The technology behind Bitcoin, the first cryptocurrency, was introduced as blockchain. Consider it the infrastructure for cryptocurrency: if cryptocurrencies were automobiles, blockchain would be the highway. While there is some debate among experts about the future of cryptocurrencies, there is no doubt that blockchain technology has a bright future. The next big thing is blockchain technology.
What is Blockchain?
Everyone agrees that this technology is a significant advancement—perhaps the most significant since the internet’s inception. As a result, major corporations such as Google and Amazon are vying for a piece of the pie by developing their own blockchain solutions. The time you spend reading this guide will pay for itself many times over. Consider reading an Internet book in 1994, when TV shows were still debating the birth of e-mail.

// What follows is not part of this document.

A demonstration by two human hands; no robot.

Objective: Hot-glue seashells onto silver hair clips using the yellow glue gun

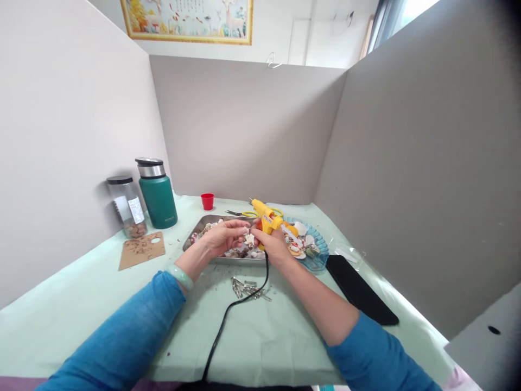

The future of decentralized technology is bright, and understanding the fundamentals of blockchain is essential whether you’re interested in cryptocurrencies or blockchain technology. This includes a basic explanation of how blockchains work, the problems they solve, and the enormous benefits they provide to the world today. Blockchains are widely discussed, not just in the financial world. Blockchain is already being used to store and process personal data and identification in marketing and computer games. But what exactly is blockchain? Let’s put it like this: A continuous chain of blocks is what blockchain refers to in its most literal sense.
It keeps track of all transactions, including tulip bulbs in a botanical garden. These records, unlike traditional databases, cannot be changed or deleted; only new ones can be added. Because many independent users store the entire chain of transactions and the current list of owners on their computers, blockchain is also known as distributed ledger technology. The information is not lost if one or more computers fail.
Blockchain is a shared, immutable registry designed to record transactions, record assets, and build trust. Learn why companies around the world are adopting blockchain.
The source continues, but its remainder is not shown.